As you saw in the previous question (question 3), the model does not always predict the correct answer. Assuming we chose the best modeling technique and fit the data appropriately, why might the model still produce incorrect predictions for certain individuals?

Question 5.

Read here about false positives and false negatives. (These terms have now entered the public conversation thanks to COVID-19 tests!) In language that might be relevant to a medical practitioner, what do these numbers mean for this diabetes diagnostic context?

Question 6.

Put yourselves in the shoes of a senior healthcare manager in a hospital system that is using this prediction model for making diagnoses.

As a healthcare manager, under what conditions might you be more concerned about the false negative rate?

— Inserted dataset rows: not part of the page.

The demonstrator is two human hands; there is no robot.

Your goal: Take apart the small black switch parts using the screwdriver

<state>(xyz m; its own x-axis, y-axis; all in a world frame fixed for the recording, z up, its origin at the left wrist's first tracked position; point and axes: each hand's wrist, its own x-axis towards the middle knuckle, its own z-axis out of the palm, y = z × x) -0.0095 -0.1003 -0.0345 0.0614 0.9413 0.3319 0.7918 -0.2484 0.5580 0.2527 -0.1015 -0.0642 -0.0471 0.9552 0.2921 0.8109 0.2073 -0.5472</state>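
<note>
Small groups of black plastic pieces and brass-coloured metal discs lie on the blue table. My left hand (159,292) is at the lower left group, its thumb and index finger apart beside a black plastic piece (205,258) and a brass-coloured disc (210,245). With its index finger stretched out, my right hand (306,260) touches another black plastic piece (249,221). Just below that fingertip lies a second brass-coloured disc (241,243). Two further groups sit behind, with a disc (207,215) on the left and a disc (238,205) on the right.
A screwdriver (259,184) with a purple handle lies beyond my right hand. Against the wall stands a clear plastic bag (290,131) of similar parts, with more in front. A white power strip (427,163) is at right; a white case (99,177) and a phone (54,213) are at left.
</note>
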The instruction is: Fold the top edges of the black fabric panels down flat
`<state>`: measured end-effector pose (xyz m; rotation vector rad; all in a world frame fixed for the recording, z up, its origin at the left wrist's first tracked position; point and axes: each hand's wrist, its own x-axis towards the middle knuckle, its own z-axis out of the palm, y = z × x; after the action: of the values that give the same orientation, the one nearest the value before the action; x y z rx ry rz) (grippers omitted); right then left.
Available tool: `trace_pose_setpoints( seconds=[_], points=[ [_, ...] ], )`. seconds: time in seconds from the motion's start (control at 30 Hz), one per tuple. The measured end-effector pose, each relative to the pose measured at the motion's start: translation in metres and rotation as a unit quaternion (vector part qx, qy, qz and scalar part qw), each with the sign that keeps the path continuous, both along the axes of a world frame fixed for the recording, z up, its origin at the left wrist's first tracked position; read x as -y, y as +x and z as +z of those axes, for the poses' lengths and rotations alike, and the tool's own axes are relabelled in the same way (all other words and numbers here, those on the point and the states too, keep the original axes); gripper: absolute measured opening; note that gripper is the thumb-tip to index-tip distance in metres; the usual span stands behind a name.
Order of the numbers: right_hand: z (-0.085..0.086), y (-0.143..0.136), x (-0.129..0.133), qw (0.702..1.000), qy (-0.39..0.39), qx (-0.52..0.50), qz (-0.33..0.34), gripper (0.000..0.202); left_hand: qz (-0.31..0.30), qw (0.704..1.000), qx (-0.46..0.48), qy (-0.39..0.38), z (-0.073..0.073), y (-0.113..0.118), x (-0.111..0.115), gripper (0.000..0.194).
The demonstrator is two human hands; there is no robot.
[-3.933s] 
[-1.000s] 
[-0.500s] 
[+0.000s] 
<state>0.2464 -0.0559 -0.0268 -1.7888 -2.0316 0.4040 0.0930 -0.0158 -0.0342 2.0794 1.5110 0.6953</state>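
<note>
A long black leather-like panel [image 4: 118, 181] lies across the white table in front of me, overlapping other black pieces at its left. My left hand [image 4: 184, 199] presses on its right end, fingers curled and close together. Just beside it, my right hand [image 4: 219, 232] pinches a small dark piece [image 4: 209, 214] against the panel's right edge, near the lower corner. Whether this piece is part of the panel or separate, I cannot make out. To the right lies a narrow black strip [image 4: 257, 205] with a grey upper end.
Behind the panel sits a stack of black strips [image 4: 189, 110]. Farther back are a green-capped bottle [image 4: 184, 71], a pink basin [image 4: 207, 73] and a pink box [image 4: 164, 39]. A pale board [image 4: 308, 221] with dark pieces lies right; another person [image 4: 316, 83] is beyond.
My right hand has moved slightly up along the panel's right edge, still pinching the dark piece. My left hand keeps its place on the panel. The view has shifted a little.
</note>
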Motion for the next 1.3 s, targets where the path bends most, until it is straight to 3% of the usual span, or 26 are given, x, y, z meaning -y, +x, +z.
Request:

As a healthcare manager, under what conditions might you be more concerned with the false positive rate?

Question 7.

What threshold value maximizes the accuracy of the prediction model? (Excel ninjas can use “Solver” to find this value, but feel free to use trial-and-error to find this value by changing it by hand until you find which values produce the highest accuracy.) Specify this value to two digits.

Question 8.

In the previous question, you found a threshold that optimized accuracy. How did the new threshold impact false positive and false negative rates when compared to the original threshold of 0.5? Why do you think these changes occurred?